### Task item:
Among the lines below, a stretch begins at the one with "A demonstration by" and ends at the one with "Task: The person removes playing". Repeat that stretch exactly, ends included.

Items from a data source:
=== Section Start ===
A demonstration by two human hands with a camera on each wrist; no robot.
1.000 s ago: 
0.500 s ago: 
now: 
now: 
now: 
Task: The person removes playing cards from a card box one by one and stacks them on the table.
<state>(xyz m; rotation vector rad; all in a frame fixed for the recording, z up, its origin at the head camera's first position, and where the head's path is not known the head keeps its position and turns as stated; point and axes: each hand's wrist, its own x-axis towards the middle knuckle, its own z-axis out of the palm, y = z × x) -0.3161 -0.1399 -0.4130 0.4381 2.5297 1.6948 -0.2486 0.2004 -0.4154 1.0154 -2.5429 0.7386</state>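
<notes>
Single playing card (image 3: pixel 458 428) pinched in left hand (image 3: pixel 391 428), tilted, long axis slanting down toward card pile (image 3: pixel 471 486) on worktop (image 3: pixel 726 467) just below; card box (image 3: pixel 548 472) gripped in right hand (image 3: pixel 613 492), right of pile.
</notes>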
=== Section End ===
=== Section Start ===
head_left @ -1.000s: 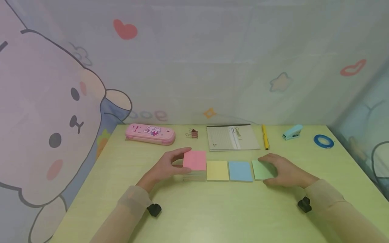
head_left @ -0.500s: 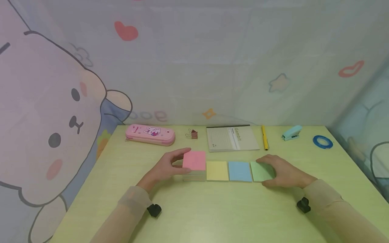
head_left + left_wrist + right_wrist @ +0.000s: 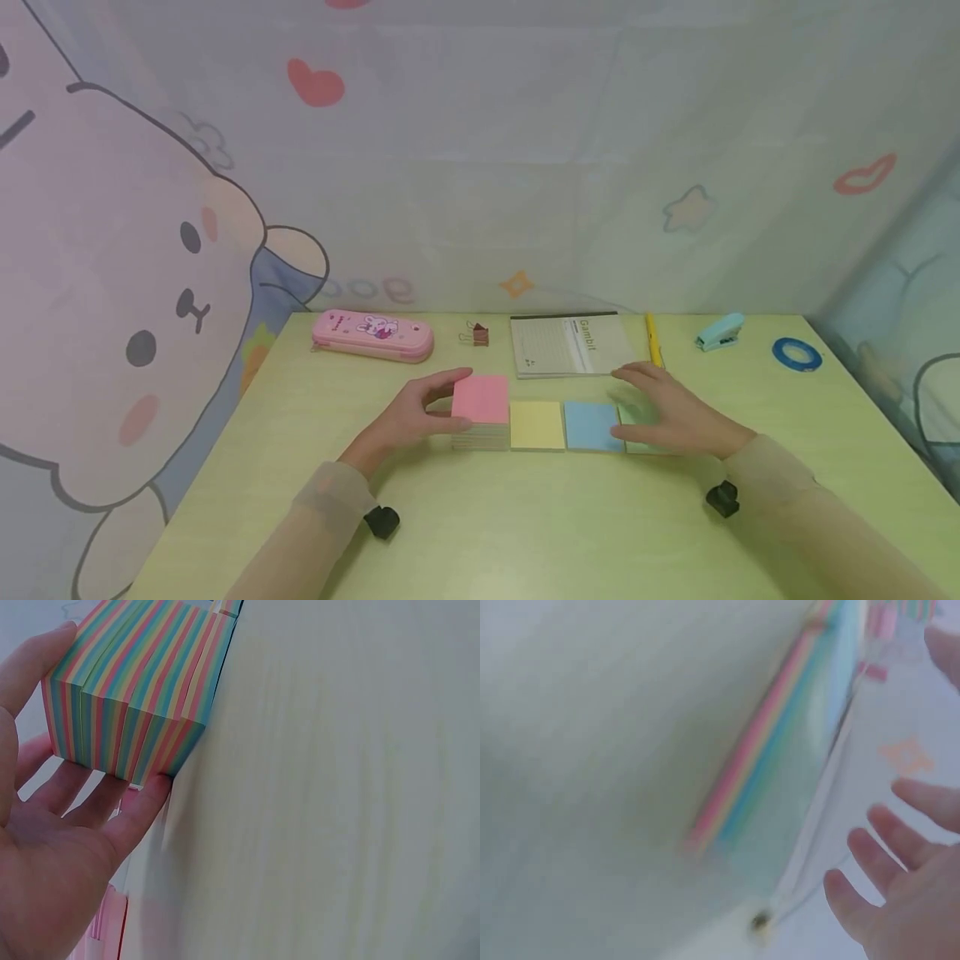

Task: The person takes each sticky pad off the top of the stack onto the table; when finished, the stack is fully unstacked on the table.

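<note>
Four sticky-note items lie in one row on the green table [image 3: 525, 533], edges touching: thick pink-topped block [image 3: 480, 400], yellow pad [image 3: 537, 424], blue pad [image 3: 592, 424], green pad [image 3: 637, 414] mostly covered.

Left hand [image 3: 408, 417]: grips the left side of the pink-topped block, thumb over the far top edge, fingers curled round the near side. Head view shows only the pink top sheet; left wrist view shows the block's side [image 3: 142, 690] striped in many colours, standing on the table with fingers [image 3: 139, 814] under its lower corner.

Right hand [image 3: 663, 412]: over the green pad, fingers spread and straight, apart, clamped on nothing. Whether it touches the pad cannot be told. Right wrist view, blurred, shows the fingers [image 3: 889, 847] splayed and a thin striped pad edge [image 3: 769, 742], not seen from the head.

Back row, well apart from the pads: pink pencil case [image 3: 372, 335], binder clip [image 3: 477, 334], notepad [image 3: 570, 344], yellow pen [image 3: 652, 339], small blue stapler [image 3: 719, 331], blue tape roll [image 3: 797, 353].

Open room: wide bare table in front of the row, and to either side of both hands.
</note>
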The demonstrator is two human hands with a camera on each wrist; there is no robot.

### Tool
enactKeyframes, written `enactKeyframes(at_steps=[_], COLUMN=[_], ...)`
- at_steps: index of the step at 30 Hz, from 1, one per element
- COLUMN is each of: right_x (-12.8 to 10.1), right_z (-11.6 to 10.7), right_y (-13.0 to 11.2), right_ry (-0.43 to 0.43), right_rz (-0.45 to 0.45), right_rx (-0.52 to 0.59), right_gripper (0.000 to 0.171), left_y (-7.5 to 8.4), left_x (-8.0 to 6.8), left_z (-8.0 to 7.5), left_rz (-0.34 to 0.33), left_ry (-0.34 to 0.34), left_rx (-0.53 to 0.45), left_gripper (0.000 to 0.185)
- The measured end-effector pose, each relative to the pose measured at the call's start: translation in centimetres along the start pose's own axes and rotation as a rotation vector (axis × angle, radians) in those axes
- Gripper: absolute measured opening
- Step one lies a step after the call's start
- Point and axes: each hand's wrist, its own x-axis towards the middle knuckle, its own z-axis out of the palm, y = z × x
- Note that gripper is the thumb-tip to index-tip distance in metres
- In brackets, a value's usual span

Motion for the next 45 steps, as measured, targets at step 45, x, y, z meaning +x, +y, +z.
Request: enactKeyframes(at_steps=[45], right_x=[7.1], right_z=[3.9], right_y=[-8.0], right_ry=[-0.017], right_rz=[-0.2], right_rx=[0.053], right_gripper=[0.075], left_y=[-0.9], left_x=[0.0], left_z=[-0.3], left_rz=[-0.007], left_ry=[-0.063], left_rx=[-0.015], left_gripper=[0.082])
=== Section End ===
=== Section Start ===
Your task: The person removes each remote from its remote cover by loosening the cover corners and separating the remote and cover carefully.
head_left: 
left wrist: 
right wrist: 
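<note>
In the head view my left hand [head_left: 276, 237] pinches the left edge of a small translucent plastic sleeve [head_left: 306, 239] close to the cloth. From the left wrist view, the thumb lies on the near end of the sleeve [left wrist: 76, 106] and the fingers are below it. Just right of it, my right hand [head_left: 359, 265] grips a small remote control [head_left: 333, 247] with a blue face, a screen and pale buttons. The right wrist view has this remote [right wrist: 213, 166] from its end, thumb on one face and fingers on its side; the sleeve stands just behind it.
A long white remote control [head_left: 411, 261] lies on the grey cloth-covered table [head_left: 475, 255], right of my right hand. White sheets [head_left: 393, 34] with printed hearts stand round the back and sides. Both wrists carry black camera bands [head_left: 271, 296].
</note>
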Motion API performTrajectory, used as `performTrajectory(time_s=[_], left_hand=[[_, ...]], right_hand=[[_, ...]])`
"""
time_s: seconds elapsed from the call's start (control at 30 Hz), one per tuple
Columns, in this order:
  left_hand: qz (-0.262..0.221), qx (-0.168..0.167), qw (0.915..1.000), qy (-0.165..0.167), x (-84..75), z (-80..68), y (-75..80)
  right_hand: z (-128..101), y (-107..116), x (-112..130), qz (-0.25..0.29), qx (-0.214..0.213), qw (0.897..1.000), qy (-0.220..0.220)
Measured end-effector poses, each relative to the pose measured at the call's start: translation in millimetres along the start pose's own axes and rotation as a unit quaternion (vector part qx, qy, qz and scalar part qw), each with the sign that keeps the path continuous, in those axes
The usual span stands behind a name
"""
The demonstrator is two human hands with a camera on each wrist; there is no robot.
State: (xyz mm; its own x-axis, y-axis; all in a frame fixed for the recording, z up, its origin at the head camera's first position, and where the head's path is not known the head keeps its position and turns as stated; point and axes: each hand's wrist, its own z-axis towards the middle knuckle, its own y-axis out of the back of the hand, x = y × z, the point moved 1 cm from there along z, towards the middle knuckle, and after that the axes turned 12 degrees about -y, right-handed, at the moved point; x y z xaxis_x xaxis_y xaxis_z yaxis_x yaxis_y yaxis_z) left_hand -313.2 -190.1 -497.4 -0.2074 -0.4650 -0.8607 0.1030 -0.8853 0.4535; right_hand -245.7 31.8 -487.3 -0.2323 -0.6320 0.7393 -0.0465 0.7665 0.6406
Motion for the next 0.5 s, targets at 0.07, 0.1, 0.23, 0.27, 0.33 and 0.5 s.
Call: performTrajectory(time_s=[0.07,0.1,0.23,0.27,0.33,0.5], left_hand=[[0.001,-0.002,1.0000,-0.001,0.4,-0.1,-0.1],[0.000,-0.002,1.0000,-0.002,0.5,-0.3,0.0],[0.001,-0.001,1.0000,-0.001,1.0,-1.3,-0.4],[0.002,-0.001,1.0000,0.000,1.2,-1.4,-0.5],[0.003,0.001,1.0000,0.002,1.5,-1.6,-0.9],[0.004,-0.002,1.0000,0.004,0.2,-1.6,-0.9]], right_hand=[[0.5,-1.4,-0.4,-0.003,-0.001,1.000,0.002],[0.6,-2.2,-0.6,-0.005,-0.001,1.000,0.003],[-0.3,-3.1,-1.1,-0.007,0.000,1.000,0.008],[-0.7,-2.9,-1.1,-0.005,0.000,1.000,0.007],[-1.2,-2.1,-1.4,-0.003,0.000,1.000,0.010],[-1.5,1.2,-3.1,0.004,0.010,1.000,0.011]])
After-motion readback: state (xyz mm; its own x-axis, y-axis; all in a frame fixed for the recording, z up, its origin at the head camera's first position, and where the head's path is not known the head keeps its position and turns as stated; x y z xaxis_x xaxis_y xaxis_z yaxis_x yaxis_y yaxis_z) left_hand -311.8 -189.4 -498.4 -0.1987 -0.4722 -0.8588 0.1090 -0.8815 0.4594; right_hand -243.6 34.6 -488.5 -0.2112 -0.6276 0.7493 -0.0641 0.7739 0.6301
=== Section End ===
### Task solution:
A demonstration by two human hands with a camera on each wrist; no robot.
1.000 s ago: 
0.500 s ago: 
now: 
now: 
now: 
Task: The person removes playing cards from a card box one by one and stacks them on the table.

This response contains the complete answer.